__Instructions to follow__. Please return the whole listing. Keep each line exactly the same.

----

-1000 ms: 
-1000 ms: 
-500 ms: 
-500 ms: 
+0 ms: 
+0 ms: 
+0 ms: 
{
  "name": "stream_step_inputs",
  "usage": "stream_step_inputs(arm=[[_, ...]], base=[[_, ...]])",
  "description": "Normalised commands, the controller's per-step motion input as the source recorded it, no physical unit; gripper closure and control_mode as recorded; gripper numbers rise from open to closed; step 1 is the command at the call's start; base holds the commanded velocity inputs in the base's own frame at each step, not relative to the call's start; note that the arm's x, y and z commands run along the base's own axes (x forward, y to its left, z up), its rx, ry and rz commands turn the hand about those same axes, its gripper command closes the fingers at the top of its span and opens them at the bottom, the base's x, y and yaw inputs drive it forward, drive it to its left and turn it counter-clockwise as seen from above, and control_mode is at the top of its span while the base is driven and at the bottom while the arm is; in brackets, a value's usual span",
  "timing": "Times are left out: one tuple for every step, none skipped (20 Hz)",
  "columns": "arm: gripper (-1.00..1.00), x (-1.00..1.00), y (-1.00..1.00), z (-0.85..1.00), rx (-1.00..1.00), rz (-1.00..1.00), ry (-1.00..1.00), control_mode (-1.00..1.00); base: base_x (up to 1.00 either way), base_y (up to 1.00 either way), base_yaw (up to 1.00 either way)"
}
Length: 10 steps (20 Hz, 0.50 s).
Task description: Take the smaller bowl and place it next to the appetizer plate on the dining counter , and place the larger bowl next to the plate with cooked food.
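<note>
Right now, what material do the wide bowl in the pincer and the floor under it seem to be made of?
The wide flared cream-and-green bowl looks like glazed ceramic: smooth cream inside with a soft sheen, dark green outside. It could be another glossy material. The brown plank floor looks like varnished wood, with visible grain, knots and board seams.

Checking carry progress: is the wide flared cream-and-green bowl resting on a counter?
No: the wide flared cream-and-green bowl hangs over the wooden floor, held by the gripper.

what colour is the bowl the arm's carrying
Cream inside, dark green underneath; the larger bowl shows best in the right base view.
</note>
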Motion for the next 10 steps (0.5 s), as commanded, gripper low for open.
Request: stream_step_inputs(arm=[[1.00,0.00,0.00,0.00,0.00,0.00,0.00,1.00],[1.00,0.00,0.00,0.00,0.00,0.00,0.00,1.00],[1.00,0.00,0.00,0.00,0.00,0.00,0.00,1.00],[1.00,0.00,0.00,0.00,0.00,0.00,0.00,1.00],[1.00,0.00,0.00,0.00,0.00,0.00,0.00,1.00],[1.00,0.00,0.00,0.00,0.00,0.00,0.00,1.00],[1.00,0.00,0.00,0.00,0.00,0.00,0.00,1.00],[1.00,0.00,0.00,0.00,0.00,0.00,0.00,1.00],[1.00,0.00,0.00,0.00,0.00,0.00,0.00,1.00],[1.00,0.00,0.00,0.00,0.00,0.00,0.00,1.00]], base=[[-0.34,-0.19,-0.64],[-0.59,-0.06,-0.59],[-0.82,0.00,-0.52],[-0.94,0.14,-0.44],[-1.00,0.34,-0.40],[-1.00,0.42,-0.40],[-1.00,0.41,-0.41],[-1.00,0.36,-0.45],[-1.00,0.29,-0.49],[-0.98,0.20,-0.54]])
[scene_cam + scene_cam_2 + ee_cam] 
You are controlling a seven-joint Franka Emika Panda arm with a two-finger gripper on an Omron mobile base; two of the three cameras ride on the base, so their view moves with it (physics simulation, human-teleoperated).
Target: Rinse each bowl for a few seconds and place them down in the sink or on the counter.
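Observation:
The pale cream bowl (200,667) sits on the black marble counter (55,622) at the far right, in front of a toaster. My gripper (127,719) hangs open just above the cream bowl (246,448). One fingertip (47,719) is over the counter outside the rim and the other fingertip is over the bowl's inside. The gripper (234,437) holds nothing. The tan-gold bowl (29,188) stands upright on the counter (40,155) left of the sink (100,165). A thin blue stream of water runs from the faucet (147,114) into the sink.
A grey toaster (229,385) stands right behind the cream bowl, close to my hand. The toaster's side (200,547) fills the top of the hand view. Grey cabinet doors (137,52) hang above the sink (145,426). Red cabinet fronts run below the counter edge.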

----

__Answer box__.
-1000 ms: 
-1000 ms: 
-500 ms: 
-500 ms: 
+0 ms: 
+0 ms: 
+0 ms: 
{
  "name": "stream_step_inputs",
  "usage": "stream_step_inputs(arm=[[_, ...]], base=[[_, ...]])",
  "description": "Normalised commands, the controller's per-step motion input as the source recorded it, no physical unit; gripper closure and control_mode as recorded; gripper numbers rise from open to closed; step 1 is the command at the call's start; base holds the commanded velocity inputs in the base's own frame at each step, not relative to the call's start; note that the arm's x, y and z commands run along the base's own axes (x forward, y to its left, z up), its rx, ry and rz commands turn the hand about those same axes, its gripper command closes the fingers at the top of its span and opens them at the bottom, the base's x, y and yaw inputs drive it forward, drive it to its left and turn it counter-clockwise as seen from above, and control_mode is at the top of its span while the base is driven and at the bottom while the arm is; in brackets, a value's usual span",
  "timing": "Times are left out: one tuple for every step, none skipped (20 Hz)",
  "columns": "arm: gripper (-1.00..1.00), x (-1.00..1.00), y (-1.00..1.00), z (-0.85..1.00), rx (-1.00..1.00), rz (-1.00..1.00), ry (-1.00..1.00), control_mode (-1.00..1.00); base: base_x (up to 1.00 either way), base_y (up to 1.00 either way), base_yaw (up to 1.00 either way)"
}
Length: 10 steps (20 Hz, 0.50 s).
Task description: Take the smaller bowl and place it next to the appetizer plate on the dining counter , and place the larger bowl next to the plate with cooked food.
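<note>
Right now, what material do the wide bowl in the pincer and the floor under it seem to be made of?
The wide flared cream-and-green bowl looks like glazed ceramic: smooth cream inside with a soft sheen, dark green outside. It could be another glossy material. The brown plank floor looks like varnished wood, with visible grain, knots and board seams.

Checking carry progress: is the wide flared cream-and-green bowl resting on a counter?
No: the wide flared cream-and-green bowl hangs over the wooden floor, held by the gripper.

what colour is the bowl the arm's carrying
Cream inside, dark green underneath; the larger bowl shows best in the right base view.
</note>
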Motion for the next 10 steps (0.5 s), as commanded, gripper low for open.
Request: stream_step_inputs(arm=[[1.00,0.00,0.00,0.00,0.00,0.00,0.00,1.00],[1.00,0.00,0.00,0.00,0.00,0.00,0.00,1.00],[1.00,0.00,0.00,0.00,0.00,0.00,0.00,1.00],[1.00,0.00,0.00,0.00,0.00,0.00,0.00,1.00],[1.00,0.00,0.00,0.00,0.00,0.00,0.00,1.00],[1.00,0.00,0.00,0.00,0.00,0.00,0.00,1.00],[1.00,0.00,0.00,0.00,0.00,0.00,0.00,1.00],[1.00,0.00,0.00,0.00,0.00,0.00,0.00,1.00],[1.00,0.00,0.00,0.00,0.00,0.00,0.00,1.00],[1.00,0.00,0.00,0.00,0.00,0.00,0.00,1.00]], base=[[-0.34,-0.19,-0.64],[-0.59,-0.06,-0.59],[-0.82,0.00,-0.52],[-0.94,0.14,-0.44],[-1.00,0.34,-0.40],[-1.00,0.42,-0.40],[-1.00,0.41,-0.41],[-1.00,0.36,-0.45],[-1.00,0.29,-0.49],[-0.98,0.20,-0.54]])
[scene_cam + scene_cam_2 + ee_cam] 
You are controlling a seven-joint Franka Emika Panda arm with a two-finger gripper on an Omron mobile base; two of the three cameras ride on the base, so their view moves with it (physics simulation, human-teleoperated).
Target: Rinse each bowl for a few seconds and place them down in the sink or on the counter.
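Observation:
The pale cream bowl (200,667) sits on the black marble counter (55,622) at the far right, in front of a toaster. My gripper (127,719) hangs open just above the cream bowl (246,448). One fingertip (47,719) is over the counter outside the rim and the other fingertip is over the bowl's inside. The gripper (234,437) holds nothing. The tan-gold bowl (29,188) stands upright on the counter (40,155) left of the sink (100,165). A thin blue stream of water runs from the faucet (147,114) into the sink.
A grey toaster (229,385) stands right behind the cream bowl, close to my hand. The toaster's side (200,547) fills the top of the hand view. Grey cabinet doors (137,52) hang above the sink (145,426). Red cabinet fronts run below the counter edge.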

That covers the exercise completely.